The common goal of continuum mechanics is to establish the macroscopic response to a stimulus in a given geometry for a certain material. This response can be a simple scalar quantity like a force acting on a cantilever or a fully fledged tensorial constitutive model. Ideally, to develop such macroscopic relationships, one would like to derive the governing equations from first principles starting from a microscopic description under a set of approximations. A well established example is the theory of linear elasticity (Landau and Lifshitz 1986), which can be derived based on general symmetry consideration or even as a large-scale limit of an atomic scale description of a crystal. As soon as one considers applications outside the linear regime like in plasticity, a rigorous approach becomes impossible as the approximation from first principles is neither analytically obvious nor computationally feasible. To deal with this issue, traditionally scientists have attempted to derive models from simple underlying material mechanisms, physical analogies or (semi-)empirical considerations which are then corroborated by fitting the usually limited data that were available. Examples of this general approach are provided by dislocation-based theories (Bulatov and Cai 2006; Bertin et al. 2020), spring-damper visco-elastic models (Macosko 1994; Bird et al. 1987) and the different yield hypothesis’ in engineering.

The alternative to a mechanism based approach is a data-driven one, which in the past was reduced to either fitting data with trial functions, multivariate of linear combinations of hand-selected functions or linear decomposition techniques like principal component analysis, which in mechanics is known as proper orthogonal decomposition. The first approach suffers inevitably from the fact that humans are not able to visualize data fitting in more than three dimensions, the second is limited by a bias regarding the functional relations and the third performs poorly for non-linear patterns due to its intrinsically linear nature. Modern machine learning (ML) techniques like neural networks bypass these problems as they do not rely on the choice on a proper function thus as a positive side effect taking human bias out of the process. While the success of ML in speech and image processing is common knowledge by now, new data-driven approaches have also outperformed traditional hand-crafted feature methods in computational chemistry as well as linear filtering techniques in computational fluid mechanics. Some notable applications are the structure based prediction of molecular properties (Rupp et al. 2012; Schütt et al. 2017; Gastegger et al. 2020), the development of accurate density functional theory force fields (Behler and Parrinello 2007; Unke et al. 2020; Chmiela et al. 2017) and the discovery of the underlying governing equations of dynamical systems and flow (Champion et al. 2019; Brunton et al. 2016; Rudy et al. 2019).

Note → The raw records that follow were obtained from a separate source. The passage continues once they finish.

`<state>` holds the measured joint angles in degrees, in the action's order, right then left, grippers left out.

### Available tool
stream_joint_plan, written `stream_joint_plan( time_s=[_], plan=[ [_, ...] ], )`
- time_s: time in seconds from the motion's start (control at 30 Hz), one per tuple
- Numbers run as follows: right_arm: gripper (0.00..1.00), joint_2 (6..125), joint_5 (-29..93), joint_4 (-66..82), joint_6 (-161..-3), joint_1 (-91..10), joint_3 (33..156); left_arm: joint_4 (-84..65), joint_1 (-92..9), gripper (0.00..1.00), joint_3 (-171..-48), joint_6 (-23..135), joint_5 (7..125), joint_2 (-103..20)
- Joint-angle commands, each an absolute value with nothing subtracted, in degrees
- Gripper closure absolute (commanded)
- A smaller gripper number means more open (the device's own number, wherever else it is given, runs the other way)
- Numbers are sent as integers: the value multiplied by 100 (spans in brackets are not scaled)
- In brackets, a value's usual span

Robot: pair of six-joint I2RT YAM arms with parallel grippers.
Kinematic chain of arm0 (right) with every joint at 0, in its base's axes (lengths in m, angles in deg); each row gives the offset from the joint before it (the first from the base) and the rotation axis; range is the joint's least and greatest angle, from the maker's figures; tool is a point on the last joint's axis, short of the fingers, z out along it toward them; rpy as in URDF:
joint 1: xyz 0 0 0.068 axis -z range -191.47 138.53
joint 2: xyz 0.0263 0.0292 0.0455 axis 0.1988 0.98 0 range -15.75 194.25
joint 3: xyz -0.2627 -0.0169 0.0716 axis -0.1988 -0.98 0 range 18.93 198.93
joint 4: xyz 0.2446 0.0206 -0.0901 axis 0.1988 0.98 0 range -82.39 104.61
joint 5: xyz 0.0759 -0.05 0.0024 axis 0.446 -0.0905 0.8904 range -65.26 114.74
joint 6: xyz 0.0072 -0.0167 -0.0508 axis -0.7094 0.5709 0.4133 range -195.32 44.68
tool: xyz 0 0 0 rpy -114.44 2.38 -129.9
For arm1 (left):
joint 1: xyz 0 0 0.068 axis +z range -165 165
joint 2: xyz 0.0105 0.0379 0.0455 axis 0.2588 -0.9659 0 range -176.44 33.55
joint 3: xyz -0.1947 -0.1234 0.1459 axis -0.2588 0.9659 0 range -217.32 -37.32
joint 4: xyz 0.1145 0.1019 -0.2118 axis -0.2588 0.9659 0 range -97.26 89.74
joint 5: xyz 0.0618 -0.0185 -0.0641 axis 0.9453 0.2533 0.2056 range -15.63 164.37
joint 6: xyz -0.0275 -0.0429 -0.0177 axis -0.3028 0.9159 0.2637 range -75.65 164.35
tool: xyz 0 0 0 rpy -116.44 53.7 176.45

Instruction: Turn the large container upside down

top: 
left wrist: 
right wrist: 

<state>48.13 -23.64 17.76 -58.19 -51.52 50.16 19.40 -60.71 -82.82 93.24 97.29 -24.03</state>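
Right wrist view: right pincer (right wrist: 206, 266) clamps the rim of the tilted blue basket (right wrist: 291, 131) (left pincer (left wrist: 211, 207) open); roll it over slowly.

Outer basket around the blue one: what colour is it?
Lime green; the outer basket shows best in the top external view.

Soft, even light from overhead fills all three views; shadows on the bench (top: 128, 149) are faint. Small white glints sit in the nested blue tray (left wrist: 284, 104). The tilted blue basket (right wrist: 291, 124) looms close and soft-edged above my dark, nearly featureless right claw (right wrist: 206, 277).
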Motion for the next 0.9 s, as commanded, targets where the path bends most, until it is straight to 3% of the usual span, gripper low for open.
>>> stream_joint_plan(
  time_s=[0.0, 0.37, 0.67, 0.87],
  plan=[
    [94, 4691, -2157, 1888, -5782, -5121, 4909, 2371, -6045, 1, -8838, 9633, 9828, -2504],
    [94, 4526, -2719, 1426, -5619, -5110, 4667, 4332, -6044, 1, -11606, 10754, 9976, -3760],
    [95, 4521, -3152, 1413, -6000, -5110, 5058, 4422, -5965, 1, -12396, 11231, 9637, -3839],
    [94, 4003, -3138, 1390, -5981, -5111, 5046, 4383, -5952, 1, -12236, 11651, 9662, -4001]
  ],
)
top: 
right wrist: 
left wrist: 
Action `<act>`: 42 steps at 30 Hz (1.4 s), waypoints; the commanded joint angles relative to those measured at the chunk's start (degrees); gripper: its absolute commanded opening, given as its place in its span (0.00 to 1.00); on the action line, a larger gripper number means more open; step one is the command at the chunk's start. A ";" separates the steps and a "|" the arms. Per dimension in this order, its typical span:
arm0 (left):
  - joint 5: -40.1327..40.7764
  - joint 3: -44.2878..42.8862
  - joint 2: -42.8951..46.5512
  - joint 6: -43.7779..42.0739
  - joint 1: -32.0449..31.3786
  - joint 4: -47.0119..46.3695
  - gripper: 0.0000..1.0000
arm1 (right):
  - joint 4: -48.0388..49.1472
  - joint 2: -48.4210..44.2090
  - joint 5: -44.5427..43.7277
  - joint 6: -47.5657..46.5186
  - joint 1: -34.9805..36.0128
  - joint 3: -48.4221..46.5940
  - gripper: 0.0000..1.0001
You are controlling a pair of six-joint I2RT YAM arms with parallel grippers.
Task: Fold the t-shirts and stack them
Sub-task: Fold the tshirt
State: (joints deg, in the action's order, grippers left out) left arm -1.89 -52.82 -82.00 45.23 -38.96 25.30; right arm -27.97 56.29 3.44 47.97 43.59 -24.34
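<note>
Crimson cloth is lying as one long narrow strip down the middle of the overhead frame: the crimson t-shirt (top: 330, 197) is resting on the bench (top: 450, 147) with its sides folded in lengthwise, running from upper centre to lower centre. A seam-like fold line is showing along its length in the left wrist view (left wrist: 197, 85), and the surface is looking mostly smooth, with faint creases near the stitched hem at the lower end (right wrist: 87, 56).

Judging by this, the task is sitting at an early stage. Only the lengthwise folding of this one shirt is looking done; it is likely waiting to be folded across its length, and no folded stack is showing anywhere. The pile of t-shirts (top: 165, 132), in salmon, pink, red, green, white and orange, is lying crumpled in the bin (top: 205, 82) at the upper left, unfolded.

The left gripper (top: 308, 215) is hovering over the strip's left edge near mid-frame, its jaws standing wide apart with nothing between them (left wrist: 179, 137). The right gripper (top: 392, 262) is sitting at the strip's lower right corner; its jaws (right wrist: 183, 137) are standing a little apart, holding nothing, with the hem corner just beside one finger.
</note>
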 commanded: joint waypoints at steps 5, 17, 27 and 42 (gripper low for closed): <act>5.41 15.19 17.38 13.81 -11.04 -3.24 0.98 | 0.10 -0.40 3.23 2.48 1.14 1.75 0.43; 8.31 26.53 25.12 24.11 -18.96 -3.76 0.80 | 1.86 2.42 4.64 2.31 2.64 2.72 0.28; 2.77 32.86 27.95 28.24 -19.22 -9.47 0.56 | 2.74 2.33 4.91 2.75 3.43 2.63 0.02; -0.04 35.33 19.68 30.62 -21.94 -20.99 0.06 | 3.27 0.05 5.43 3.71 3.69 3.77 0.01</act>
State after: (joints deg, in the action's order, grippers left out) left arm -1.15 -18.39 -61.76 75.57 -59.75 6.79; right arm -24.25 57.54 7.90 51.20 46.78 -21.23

In this perspective, we share our views on how traditional mechanism based approaches compare to modern methods (Fig. 1) emanating purely from observational data assisted by ML techniques. A crucial aspect that we will underline is the relevance of principles based on physical insight that should be kept in mind when applying ML. We will discuss examples in the fields of dislocations, plastic deformation of glasses and equation discovery, focusing on the limitations of the method and suggesting possible routes for improvement.

Fig. 1
figure 1

Traditional (grey) and modern (green) approaches with an example DDD image from Fan et al. (2021)

Machine learning approaches in physics and mechanics

In this section, we are going to explain the usual workflow of machine learning in general, point to the underlying physical considerations that should be followed and give a short comment on the difference of simulation and experiments. The typical modus operandi in ML is to split the available data in training and test sets. One then trains an estimator f(X,α) to predict a target Y with features X extracted from the data by minimizing the cost function C with respect to the trainable parameters α. A model’s performance is judged by some summary metric evaluated on the test set which should ideally be dimensionless and avoid error cancellation. The general goal of feature extraction is to obtain a dimensional reduction from the raw data and thus a favourable representation for the prediction, reducing the need of large training sets and producing higher prediction accuracy. Ideally the features X should be chosen following a few guiding principles adapted from approaches in quantum chemistry (Langer et al. 2020): i) the symmetries of the underlying problem must be preserved. In other words, features must be invariant under transformations which leave Y unchanged, ii) The mathematical properties of the problem, like continuity and differentiability with regards to Y, should be preserved by the features. iii) Features should be chosen so that the procedure is computationally efficient. iv) It must be possible to generalize the method to different system sizes so that systems of different sizes could be expressed by the same number of features. v) It should be possible to reconstruct the raw input from X so that the features provide a lossless representation.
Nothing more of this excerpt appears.